■ Assignment:
Write out every record below exactly, so that nothing differs from what is shown.

■ Information supplied:
===
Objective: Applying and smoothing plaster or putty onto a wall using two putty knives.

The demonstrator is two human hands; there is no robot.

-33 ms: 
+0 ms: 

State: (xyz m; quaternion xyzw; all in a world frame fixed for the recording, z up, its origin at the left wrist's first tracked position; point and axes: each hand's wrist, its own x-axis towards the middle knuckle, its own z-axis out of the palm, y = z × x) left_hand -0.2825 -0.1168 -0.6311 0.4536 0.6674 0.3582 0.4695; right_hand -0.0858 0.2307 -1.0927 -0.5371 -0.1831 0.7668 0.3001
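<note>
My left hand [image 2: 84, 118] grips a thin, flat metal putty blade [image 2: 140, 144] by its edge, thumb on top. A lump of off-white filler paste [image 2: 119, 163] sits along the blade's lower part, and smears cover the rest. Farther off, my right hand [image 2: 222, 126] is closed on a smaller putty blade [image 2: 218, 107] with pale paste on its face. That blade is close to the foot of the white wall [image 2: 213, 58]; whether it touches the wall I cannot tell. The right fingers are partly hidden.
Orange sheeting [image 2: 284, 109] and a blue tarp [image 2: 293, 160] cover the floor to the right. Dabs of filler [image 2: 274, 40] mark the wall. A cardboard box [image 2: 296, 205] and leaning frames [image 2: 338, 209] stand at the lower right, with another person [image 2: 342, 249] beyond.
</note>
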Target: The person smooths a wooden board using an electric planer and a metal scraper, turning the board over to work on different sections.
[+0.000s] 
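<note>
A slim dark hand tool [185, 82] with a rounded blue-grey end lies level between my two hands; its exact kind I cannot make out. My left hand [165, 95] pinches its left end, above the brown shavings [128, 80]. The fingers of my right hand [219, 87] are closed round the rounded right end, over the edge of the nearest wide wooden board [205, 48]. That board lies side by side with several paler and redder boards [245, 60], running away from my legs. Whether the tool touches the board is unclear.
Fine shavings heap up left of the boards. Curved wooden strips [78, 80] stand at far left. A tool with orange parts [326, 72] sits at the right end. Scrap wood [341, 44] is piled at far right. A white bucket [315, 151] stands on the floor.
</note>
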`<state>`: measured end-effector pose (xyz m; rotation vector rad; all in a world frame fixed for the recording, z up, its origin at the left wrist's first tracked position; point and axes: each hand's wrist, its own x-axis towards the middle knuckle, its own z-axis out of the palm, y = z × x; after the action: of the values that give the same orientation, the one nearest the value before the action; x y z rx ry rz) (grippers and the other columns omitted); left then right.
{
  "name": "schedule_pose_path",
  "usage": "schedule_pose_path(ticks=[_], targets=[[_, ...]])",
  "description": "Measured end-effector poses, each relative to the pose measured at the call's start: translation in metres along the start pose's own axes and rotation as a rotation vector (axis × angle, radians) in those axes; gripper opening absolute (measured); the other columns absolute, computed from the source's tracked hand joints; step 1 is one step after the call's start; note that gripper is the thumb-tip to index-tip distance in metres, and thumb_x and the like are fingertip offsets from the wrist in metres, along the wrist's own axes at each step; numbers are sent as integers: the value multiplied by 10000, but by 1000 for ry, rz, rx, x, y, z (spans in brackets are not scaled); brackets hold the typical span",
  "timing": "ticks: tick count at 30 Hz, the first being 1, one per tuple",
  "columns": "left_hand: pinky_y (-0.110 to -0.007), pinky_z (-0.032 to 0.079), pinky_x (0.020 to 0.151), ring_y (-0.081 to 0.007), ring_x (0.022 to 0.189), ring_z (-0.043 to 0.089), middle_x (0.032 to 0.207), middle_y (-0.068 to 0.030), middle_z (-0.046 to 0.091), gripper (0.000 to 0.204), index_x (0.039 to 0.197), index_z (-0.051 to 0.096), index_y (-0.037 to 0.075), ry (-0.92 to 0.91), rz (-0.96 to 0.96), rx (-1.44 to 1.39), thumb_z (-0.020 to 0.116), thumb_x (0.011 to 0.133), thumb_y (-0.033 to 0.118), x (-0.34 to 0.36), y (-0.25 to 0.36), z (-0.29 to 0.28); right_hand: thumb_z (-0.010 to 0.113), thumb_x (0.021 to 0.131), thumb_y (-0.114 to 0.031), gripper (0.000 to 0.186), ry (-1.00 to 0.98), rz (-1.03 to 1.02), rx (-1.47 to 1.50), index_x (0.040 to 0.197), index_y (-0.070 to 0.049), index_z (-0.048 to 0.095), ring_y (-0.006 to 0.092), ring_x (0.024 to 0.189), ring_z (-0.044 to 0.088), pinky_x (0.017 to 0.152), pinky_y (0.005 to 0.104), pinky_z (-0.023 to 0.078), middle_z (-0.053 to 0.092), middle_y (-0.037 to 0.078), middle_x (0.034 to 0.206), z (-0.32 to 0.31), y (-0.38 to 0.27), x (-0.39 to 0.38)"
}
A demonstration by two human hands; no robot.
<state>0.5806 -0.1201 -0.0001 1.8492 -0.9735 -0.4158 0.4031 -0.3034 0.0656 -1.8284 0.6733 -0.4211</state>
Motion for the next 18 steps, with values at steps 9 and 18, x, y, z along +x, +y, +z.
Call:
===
■ Result for this task:
Objective: Applying and smoothing plaster or putty onto a wall using two putty knives.

The demonstrator is two human hands; there is no robot.

-33 ms: 
+0 ms: 

State: (xyz m; quaternion xyzw; all in a world frame fixed for the recording, z up, its origin at the left wrist's first tracked position; point and axes: each hand's wrist, its own x-axis towards the middle knuckle, its own z-axis out of the palm, y = z × x) left_hand -0.2825 -0.1168 -0.6311 0.4536 0.6674 0.3582 0.4695; right_hand -0.0858 0.2307 -1.0927 -0.5371 -0.1831 0.7668 0.3001
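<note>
My left hand [image 2: 84, 118] grips a thin, flat metal putty blade [image 2: 140, 144] by its edge, thumb on top. A lump of off-white filler paste [image 2: 119, 163] sits along the blade's lower part, and smears cover the rest. Farther off, my right hand [image 2: 222, 126] is closed on a smaller putty blade [image 2: 218, 107] with pale paste on its face. That blade is close to the foot of the white wall [image 2: 213, 58]; whether it touches the wall I cannot tell. The right fingers are partly hidden.
Orange sheeting [image 2: 284, 109] and a blue tarp [image 2: 293, 160] cover the floor to the right. Dabs of filler [image 2: 274, 40] mark the wall. A cardboard box [image 2: 296, 205] and leaning frames [image 2: 338, 209] stand at the lower right, with another person [image 2: 342, 249] beyond.
</note>
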Target: The person smooths a wooden board using an electric planer and a metal scraper, turning the board over to work on different sections.
[+0.000s] 
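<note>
A slim dark hand tool [185, 82] with a rounded blue-grey end lies level between my two hands; its exact kind I cannot make out. My left hand [165, 95] pinches its left end, above the brown shavings [128, 80]. The fingers of my right hand [219, 87] are closed round the rounded right end, over the edge of the nearest wide wooden board [205, 48]. That board lies side by side with several paler and redder boards [245, 60], running away from my legs. Whether the tool touches the board is unclear.
Fine shavings heap up left of the boards. Curved wooden strips [78, 80] stand at far left. A tool with orange parts [326, 72] sits at the right end. Scrap wood [341, 44] is piled at far right. A white bucket [315, 151] stands on the floor.
</note>
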`<state>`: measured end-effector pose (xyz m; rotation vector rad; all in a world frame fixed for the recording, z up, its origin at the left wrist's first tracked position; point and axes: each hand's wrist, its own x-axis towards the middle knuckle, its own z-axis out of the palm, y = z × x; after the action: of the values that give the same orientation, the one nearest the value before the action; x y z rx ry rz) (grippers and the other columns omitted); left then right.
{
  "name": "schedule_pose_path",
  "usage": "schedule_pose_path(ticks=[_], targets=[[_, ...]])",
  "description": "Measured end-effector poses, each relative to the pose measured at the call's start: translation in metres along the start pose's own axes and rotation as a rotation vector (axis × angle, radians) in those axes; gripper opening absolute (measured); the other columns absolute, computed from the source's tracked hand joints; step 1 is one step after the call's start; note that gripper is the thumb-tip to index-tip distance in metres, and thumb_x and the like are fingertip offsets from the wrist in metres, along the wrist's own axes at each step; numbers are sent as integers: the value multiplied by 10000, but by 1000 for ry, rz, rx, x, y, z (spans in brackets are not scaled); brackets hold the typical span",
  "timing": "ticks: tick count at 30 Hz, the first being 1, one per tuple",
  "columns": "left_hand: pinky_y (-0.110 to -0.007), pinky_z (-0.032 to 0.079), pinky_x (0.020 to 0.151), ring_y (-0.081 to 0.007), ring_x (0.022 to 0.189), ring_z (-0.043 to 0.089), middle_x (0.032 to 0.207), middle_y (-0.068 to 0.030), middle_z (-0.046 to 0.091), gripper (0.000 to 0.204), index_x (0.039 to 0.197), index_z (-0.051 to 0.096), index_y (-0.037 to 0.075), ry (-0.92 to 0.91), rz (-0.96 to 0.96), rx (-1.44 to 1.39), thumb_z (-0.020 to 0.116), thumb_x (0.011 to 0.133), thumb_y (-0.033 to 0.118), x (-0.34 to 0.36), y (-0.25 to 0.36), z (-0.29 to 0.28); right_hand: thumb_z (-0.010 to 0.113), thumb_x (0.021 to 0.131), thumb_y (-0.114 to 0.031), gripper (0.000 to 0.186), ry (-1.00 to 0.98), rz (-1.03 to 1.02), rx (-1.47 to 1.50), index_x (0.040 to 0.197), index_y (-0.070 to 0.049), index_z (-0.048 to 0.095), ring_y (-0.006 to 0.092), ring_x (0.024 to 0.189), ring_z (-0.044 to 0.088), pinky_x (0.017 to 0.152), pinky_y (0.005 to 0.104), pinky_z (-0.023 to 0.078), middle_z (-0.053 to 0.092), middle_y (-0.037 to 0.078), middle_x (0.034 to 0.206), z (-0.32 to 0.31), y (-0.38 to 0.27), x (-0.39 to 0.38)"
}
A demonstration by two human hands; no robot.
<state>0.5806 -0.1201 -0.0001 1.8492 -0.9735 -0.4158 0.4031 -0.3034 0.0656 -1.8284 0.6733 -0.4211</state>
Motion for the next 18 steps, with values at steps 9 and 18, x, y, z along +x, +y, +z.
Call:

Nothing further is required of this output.